→ INSTRUCTIONS FOR THE TASK
Lines holding the word "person" must be located in the listing below and copied.
(Beginning of RECORDS TO USE)
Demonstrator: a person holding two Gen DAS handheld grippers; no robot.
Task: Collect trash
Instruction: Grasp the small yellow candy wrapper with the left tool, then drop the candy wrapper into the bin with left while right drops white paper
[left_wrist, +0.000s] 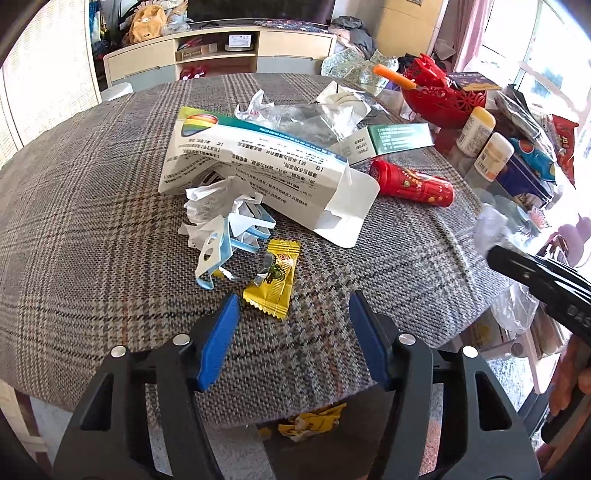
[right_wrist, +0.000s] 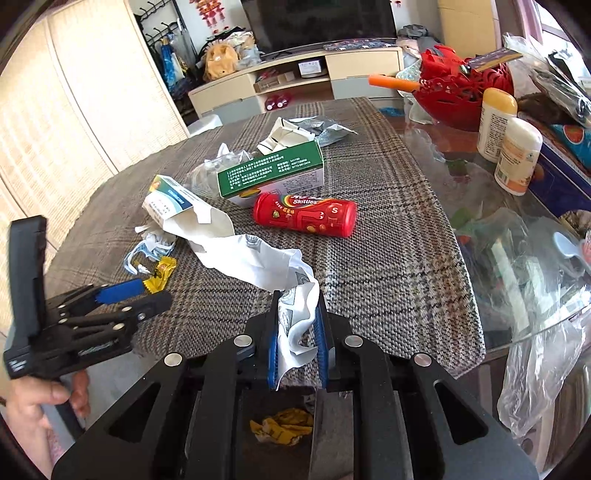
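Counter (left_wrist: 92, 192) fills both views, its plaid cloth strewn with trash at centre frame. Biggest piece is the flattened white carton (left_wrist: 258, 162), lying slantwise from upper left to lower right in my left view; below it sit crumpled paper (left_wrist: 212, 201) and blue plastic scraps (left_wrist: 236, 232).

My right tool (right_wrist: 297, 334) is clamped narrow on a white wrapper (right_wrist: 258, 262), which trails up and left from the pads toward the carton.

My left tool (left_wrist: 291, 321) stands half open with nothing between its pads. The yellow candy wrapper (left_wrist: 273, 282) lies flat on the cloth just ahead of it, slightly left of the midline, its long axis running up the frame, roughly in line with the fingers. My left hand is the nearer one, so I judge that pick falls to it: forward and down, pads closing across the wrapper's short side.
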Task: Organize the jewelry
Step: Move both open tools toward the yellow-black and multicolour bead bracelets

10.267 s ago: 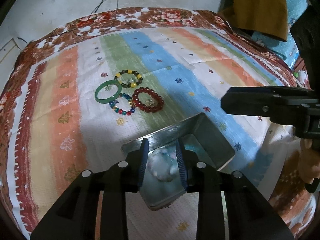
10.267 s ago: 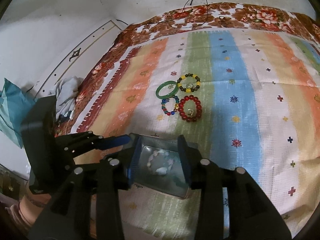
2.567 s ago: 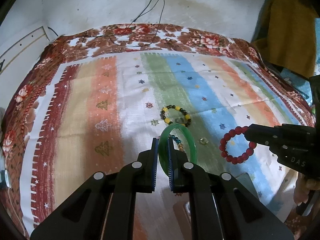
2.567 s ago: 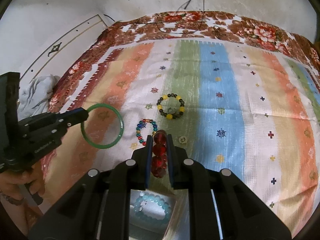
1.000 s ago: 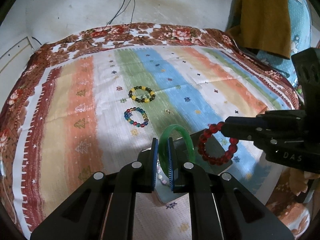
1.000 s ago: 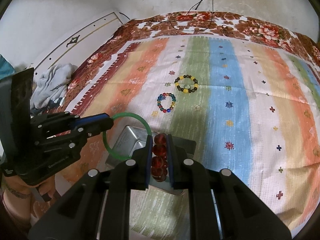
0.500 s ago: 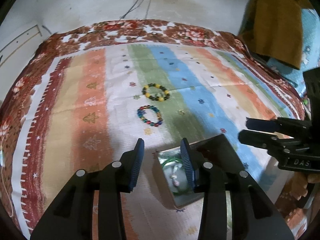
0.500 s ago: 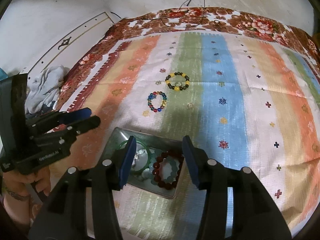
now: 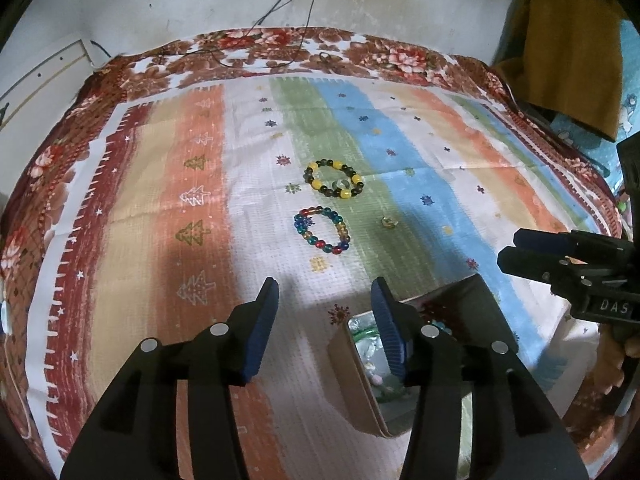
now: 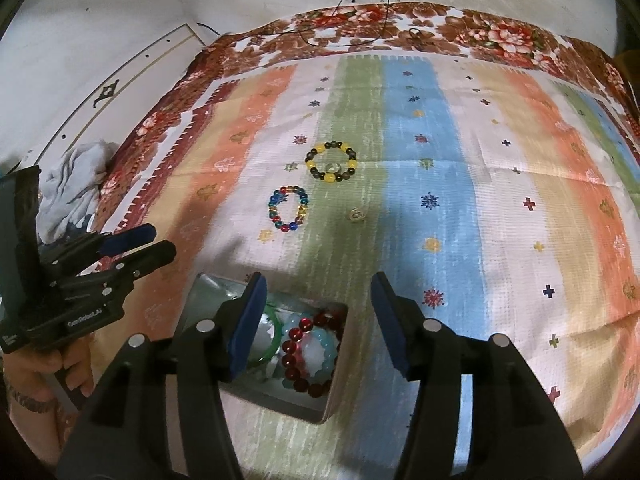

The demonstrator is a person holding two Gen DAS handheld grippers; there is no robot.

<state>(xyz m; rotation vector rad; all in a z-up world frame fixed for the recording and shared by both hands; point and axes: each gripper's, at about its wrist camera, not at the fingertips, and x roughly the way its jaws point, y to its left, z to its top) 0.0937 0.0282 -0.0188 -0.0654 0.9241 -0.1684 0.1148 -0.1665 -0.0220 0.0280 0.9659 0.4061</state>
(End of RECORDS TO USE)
→ FINISHED EXERCISE
Demonstrator: a person holding two Gen DAS handheld grippers; no robot.
The demonstrator is a person holding two Gen DAS handheld grippers; there is no robot.

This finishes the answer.